When I read that, I literally put down the book I’d had glued to for the last week, walked away, and felt no interest or inclination to continue reading to see what else happened. The story was over halfway through the book. The handsome hero is basically a nut-job write-off who we no longer care about, Katniss can rest easy now that her boyfriend is safe, and the reader can relax and walk away from the book if she wished, figuring that with all their advanced technology, Katniss’s babysitters can get Peeta’s mind back somehow. Who cares if they get married and have kids and spend the rest of their lives hating each other (which they do at the end, by the way).

To sum up, the Girl On Fire fizzled out way too early, for me.

2 Responses to “So… I read a book ~ Mockingjay Review”

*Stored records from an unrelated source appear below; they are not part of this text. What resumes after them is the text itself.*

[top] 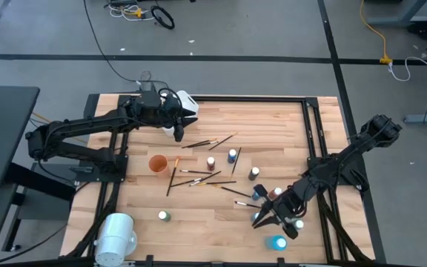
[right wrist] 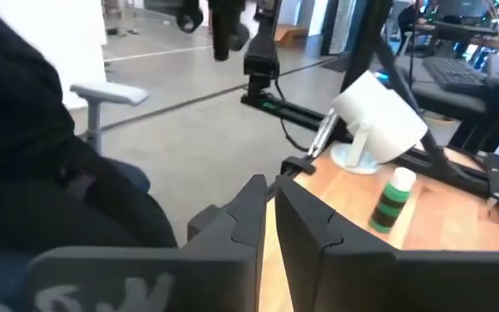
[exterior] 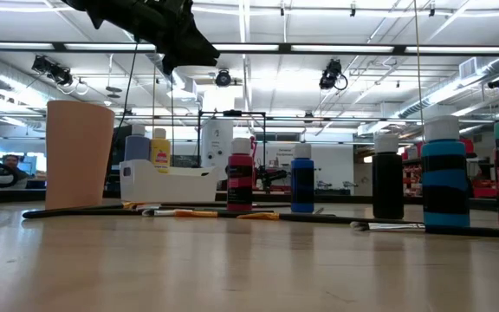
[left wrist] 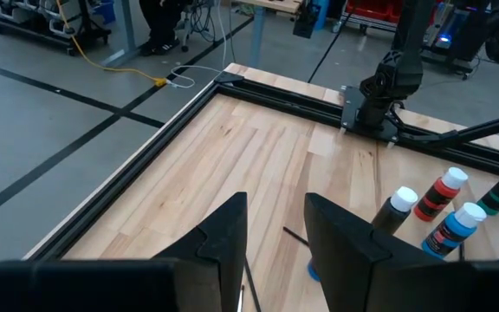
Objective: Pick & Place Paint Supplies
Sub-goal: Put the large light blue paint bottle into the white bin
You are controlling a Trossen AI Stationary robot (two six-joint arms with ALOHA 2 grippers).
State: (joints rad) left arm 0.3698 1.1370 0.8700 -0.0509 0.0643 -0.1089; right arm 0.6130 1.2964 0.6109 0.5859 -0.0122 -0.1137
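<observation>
Small white-capped paint bottles stand on the table: a red one [top: 210, 161], a blue one [top: 232, 155], a black one [top: 253, 173], a green one [top: 163, 215] and a teal one [top: 277, 242]. Thin dark brushes [top: 199, 174] lie flat in the middle. My left gripper [left wrist: 275, 234] is open and empty, raised beside the white tub [top: 187, 102] at the far side. My right gripper [right wrist: 269, 217] is shut, with nothing visible between its fingers. It hovers at the near right [top: 264, 220] among several bottles.
An orange cup [top: 158, 163] stands left of the brushes. A large white cylinder [top: 116, 233] lies at the near left corner. A yellow bottle [exterior: 159, 152] shows at the tub. A black frame rail [top: 313, 126] runs along the right side. Bare wood shows at the far right.
</observation>
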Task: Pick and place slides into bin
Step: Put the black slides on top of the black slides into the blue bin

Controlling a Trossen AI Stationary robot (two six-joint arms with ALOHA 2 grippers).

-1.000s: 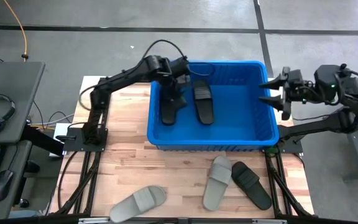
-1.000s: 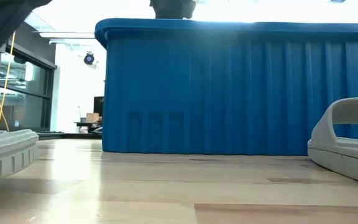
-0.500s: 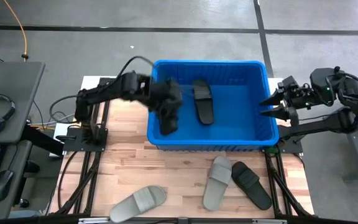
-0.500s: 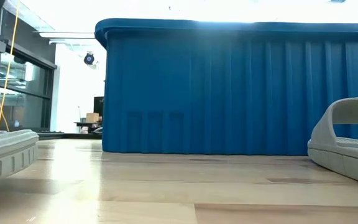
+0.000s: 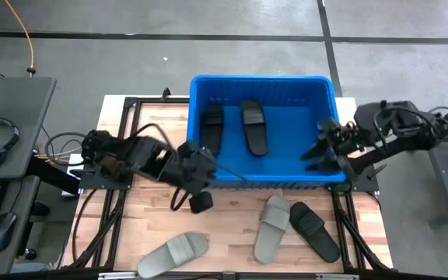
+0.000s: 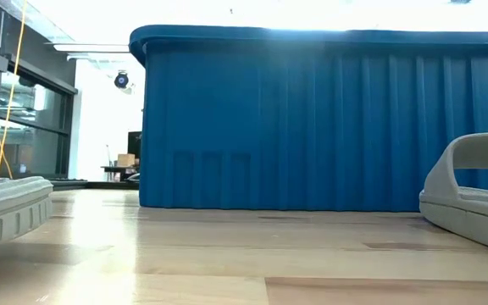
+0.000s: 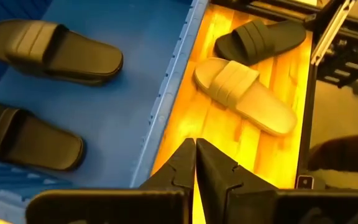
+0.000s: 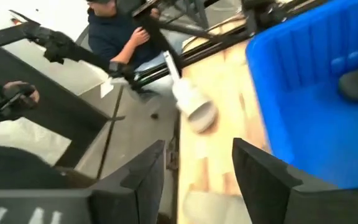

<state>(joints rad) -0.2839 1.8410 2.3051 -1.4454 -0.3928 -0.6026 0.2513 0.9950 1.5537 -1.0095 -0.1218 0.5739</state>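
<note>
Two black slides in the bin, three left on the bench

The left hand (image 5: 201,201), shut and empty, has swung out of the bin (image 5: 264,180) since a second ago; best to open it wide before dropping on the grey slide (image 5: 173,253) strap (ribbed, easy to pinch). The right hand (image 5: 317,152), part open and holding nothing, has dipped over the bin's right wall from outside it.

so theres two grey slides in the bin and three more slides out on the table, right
Not quite: the two slides in the bin are black, not grey, as the high view shows. Three more do lie on the table.
</note>
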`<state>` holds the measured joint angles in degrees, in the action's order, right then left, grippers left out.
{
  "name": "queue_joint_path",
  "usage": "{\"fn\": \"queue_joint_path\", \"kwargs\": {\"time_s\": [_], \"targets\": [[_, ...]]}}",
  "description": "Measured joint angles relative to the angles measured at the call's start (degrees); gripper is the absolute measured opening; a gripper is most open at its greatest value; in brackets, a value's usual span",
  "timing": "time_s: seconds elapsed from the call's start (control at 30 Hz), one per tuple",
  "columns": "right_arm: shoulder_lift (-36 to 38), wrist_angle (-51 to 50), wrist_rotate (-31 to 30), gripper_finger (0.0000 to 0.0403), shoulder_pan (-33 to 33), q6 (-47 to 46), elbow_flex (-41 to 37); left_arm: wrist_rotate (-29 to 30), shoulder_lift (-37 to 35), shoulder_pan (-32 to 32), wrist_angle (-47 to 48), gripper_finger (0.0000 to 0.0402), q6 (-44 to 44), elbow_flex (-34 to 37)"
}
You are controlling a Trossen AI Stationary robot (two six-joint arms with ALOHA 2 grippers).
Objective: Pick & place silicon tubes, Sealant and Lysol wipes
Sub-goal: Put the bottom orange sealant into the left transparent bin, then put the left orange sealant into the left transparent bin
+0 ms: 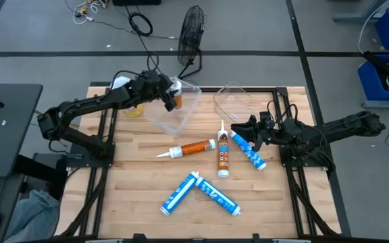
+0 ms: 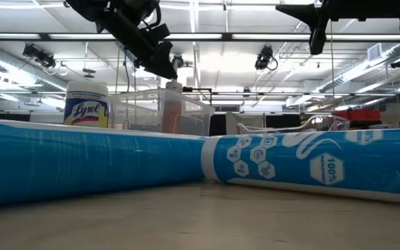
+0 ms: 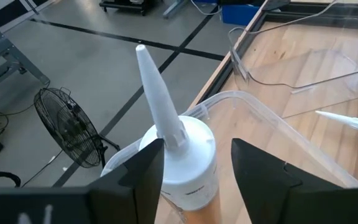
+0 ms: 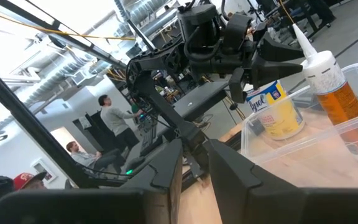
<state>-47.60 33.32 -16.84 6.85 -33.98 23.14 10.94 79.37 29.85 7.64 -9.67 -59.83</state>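
An orange tube (image 3: 188, 168) with a white cap and nozzle stands nozzle-up inside the clear bin (image 1: 181, 120) at the table's far left. My left gripper (image 3: 197, 149) is open, with one finger on each side of the cap. The yellow Lysol wipes (image 4: 279, 113) stand on their base just left of the bin. Two orange tubes (image 1: 193, 148) (image 1: 223, 154) and three blue-white tubes (image 1: 249, 151) (image 1: 180, 192) (image 1: 216, 195) lie on the wood. My right gripper (image 1: 240, 128) waits above the table's right side, narrowly open and holding nothing. My left gripper comes slanting down at the tube's white cap (image 3: 194, 149). One finger (image 3: 145, 177) shows right against the cap's side; I cannot tell whether it touches. The other finger (image 3: 260, 177) stands apart from the cap. The tube's lower end stays in the bin.
A clear lid (image 1: 238, 100) lies right of the bin at the far edge. A floor fan (image 1: 192, 34) stands beyond the table's far edge. In the right wrist view, people (image 4: 114, 118) are in the room. Bare wood lies along the near edge.
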Motion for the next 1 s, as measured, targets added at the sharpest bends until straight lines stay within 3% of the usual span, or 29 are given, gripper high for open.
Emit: {"fn": "queue_joint_path", "kwargs": {"time_s": [0.3,0.73,1.0], "targets": [[0.0,0.0,3.4,0.0084,0.0,-0.2,0.0,0.0,-1.3,0.4,1.1,0.0195,-0.1,-0.1],[0.0,0.0,3.4,0.0084,0.0,-0.5,0.0,-0.7,-5.4,2.9,5.9,0.0195,0.1,-0.1],[0.0,0.2,2.2,0.0084,0.2,2.4,0.3,-0.7,-15.6,2.0,12.7,0.0195,10.1,-0.1]]}}
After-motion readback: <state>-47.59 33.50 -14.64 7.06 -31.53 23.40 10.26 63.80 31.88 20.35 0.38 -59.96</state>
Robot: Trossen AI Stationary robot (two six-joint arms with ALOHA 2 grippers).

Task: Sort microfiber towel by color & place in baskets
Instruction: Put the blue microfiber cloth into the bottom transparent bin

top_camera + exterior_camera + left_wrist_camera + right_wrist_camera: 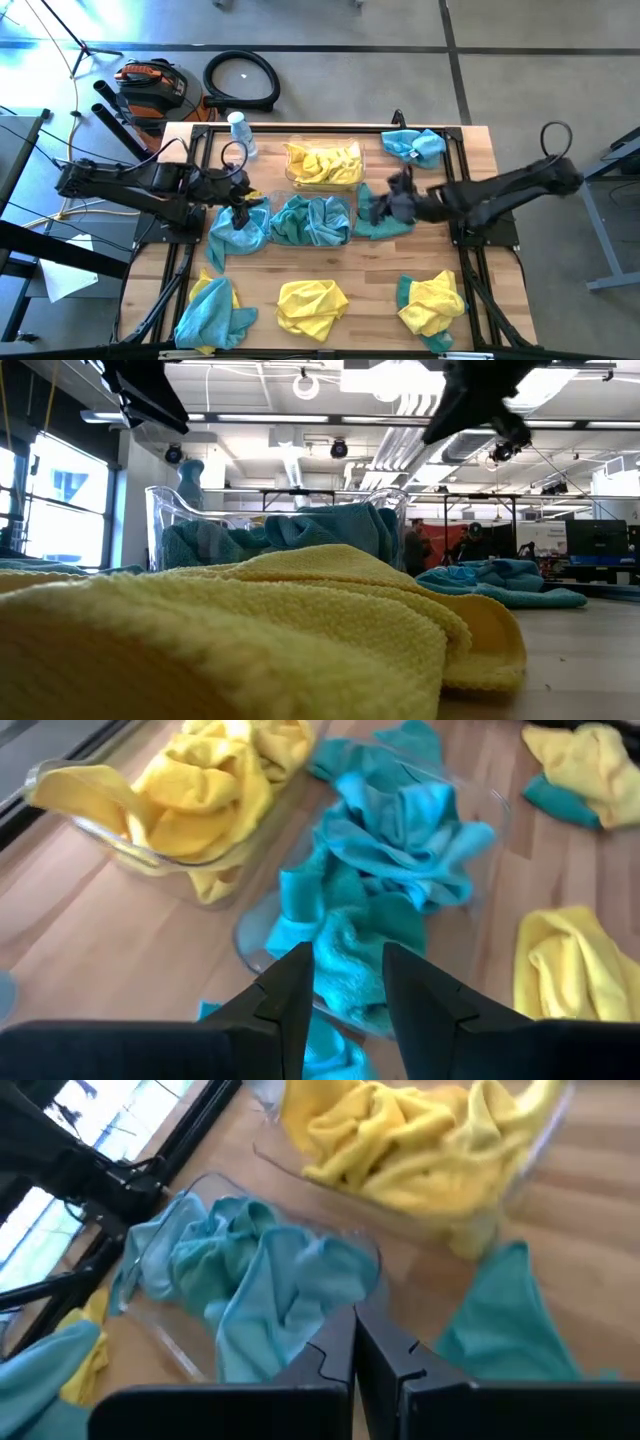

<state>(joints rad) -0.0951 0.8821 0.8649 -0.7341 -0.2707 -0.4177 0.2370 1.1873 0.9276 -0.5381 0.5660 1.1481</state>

  1. dee2henry January 10, 2013 at 12:55 pm #

    I’m with you on this. I refused to get caught up in the hype but finally caved and read these last summer. Fortunately, I have a Kindle so I immediately got 2 & 3 after being quickly sucked in by book1. I felt pretty perplexed by my empty satisfaction at the end of this trilogy. I say empty because the ending was happy, but I was left feeling jipped at how easy it seemed. After all the hard fights & battle for freedom, suddenly it was just over. So I’m with you on this totally, Natasha.

    • elizabeth ann January 10, 2013 at 1:52 pm #

      Of course, we know that I am anti mainstream hype, so I haven’t read them at all… and now I’m kinda glad! I don’t think I’d be happy if there was all this build-up and then piffle, the reader is left empty. Bah! Not fun. I’m much happier getting an unhappy ending that leaves the reader fulfilled, ya know?